ACTION ITEM — Without any of the pictures, transcribe all the lines below exactly.

DATASET SECTION —
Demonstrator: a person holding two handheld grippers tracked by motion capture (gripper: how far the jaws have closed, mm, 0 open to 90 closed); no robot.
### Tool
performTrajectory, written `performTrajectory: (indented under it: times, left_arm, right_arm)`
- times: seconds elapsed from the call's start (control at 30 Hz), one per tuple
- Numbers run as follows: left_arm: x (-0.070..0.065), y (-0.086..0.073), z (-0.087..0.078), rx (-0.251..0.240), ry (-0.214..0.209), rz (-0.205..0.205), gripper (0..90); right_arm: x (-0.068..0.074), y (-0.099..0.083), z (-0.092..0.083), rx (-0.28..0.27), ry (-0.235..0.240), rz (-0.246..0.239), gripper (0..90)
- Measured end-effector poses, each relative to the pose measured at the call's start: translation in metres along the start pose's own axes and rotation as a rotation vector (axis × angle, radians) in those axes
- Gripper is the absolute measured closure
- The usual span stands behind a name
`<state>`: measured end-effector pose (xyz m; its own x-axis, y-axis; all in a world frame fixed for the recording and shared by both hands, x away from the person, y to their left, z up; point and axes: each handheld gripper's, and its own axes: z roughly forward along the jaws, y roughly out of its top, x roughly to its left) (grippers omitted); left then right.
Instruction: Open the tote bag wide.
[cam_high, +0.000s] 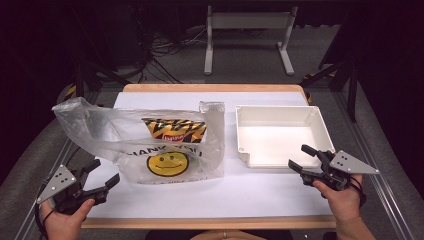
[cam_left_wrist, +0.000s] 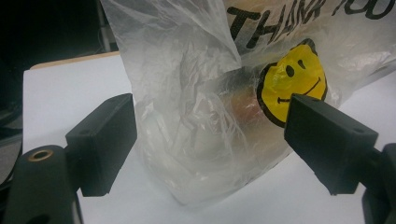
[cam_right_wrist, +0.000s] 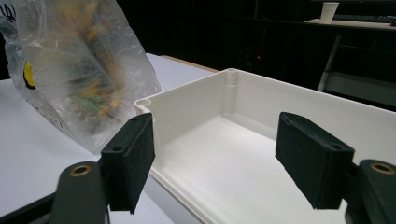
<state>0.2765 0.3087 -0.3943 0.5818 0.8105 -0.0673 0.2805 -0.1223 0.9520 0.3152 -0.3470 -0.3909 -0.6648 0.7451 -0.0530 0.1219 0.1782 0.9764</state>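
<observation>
A clear plastic bag (cam_high: 150, 137) printed with a yellow smiley face (cam_high: 167, 163) and "THANK YOU" stands at the middle left of the table, with a yellow-and-black snack packet (cam_high: 175, 130) inside it. My left gripper (cam_high: 102, 175) is open near the front left corner, pointing at the bag (cam_left_wrist: 205, 116), a short way off it. A white, empty tray (cam_high: 280, 132) sits to the right of the bag. My right gripper (cam_high: 301, 159) is open at the tray's front right corner, its jaws framing the tray (cam_right_wrist: 261, 140) with nothing between them.
A white sheet (cam_high: 210, 192) covers the wooden table (cam_high: 210, 222). Beyond the far edge stand a white metal frame (cam_high: 247, 35) and loose cables (cam_high: 160, 50) on the floor. A paper cup (cam_right_wrist: 329, 10) stands far off in the right gripper view.
</observation>
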Motion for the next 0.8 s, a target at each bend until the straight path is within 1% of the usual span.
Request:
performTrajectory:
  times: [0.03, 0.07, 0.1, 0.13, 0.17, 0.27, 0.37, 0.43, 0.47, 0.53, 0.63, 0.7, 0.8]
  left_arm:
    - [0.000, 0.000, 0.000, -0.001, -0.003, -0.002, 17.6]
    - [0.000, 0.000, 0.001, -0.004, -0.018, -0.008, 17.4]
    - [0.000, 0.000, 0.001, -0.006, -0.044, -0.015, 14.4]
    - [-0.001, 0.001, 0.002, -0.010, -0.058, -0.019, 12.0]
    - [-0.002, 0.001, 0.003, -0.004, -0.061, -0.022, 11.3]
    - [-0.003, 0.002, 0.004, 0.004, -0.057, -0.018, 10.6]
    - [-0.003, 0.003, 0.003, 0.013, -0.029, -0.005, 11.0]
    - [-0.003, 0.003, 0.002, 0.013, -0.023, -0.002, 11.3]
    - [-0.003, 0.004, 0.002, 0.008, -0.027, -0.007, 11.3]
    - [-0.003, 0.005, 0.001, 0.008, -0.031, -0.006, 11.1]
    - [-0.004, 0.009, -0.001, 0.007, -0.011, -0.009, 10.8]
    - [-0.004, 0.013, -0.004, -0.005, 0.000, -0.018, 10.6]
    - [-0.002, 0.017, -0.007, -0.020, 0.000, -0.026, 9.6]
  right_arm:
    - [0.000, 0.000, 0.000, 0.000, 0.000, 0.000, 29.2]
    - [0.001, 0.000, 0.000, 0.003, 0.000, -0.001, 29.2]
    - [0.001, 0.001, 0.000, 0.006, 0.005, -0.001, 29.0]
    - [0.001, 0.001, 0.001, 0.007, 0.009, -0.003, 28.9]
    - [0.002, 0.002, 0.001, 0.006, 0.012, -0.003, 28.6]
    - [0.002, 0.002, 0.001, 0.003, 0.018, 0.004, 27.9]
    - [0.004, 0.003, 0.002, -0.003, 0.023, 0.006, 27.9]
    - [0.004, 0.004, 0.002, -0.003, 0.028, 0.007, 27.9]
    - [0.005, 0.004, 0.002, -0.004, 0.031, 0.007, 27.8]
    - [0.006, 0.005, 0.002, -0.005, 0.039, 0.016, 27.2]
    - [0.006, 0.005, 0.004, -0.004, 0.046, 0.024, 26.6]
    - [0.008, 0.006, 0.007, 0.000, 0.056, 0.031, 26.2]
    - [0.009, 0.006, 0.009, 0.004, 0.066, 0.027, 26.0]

ANSWER SPACE —
Demonstrator: a person holding two handheld grippers tracked by motion capture (gripper: how far the jaws have closed, mm, 0 open to 90 closed); no robot.
### Tool
performTrajectory, written `performTrajectory: (indented under it: times, left_arm, right_arm)`
- times: seconds elapsed from the call's start (control at 30 Hz), one per tuple
- Numbers run as follows: left_arm: x (-0.070..0.065), y (-0.086..0.073), z (-0.087..0.078), rx (-0.251..0.240), ry (-0.214..0.209), rz (-0.205..0.205), gripper (0..90); right_arm: x (-0.068..0.074), y (-0.099..0.083), z (-0.092..0.083), rx (-0.28..0.27), ry (-0.235..0.240), rz (-0.246..0.239), gripper (0..90)
- Measured end-effector poses, each relative to the pose measured at the call's start: translation in metres along the start pose's own axes and rotation as a rotation vector (axis × angle, radians) in those axes
- Gripper is the absolute measured closure
- The usual span stands behind a name
`<state>`: measured end-effector pose (xyz m; its own x-axis, y-axis; all in a world frame fixed for the recording and shared by both hands, x away from the person, y to their left, z up; point and axes: each handheld gripper's, and its own axes: z roughly forward along the jaws, y roughly out of its top, x roughly to its left) (grippers omitted); left then right.
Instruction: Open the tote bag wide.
[cam_high, +0.000s] 
[cam_left_wrist, +0.000s] 
[cam_right_wrist, +0.000s] 
<state>0.2765 0.3087 -0.3943 0.5818 0.8105 -0.0673 0.2805 -0.1223 0.9520 0.3152 -0.3470 -0.3909 -0.6648 0.7451 -0.0530 0.1219 0.1782 0.9764</state>
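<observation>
A clear plastic bag (cam_high: 150, 137) printed with a yellow smiley face (cam_high: 167, 163) and "THANK YOU" stands at the middle left of the table, with a yellow-and-black snack packet (cam_high: 175, 130) inside it. My left gripper (cam_high: 102, 175) is open near the front left corner, pointing at the bag (cam_left_wrist: 205, 116), a short way off it. A white, empty tray (cam_high: 280, 132) sits to the right of the bag. My right gripper (cam_high: 301, 159) is open at the tray's front right corner, its jaws framing the tray (cam_right_wrist: 261, 140) with nothing between them.
A white sheet (cam_high: 210, 192) covers the wooden table (cam_high: 210, 222). Beyond the far edge stand a white metal frame (cam_high: 247, 35) and loose cables (cam_high: 160, 50) on the floor. A paper cup (cam_right_wrist: 329, 10) stands far off in the right gripper view.
</observation>
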Motion for the next 0.8 s, a target at each bend until the straight path is within 1% of the usual span.
Request:
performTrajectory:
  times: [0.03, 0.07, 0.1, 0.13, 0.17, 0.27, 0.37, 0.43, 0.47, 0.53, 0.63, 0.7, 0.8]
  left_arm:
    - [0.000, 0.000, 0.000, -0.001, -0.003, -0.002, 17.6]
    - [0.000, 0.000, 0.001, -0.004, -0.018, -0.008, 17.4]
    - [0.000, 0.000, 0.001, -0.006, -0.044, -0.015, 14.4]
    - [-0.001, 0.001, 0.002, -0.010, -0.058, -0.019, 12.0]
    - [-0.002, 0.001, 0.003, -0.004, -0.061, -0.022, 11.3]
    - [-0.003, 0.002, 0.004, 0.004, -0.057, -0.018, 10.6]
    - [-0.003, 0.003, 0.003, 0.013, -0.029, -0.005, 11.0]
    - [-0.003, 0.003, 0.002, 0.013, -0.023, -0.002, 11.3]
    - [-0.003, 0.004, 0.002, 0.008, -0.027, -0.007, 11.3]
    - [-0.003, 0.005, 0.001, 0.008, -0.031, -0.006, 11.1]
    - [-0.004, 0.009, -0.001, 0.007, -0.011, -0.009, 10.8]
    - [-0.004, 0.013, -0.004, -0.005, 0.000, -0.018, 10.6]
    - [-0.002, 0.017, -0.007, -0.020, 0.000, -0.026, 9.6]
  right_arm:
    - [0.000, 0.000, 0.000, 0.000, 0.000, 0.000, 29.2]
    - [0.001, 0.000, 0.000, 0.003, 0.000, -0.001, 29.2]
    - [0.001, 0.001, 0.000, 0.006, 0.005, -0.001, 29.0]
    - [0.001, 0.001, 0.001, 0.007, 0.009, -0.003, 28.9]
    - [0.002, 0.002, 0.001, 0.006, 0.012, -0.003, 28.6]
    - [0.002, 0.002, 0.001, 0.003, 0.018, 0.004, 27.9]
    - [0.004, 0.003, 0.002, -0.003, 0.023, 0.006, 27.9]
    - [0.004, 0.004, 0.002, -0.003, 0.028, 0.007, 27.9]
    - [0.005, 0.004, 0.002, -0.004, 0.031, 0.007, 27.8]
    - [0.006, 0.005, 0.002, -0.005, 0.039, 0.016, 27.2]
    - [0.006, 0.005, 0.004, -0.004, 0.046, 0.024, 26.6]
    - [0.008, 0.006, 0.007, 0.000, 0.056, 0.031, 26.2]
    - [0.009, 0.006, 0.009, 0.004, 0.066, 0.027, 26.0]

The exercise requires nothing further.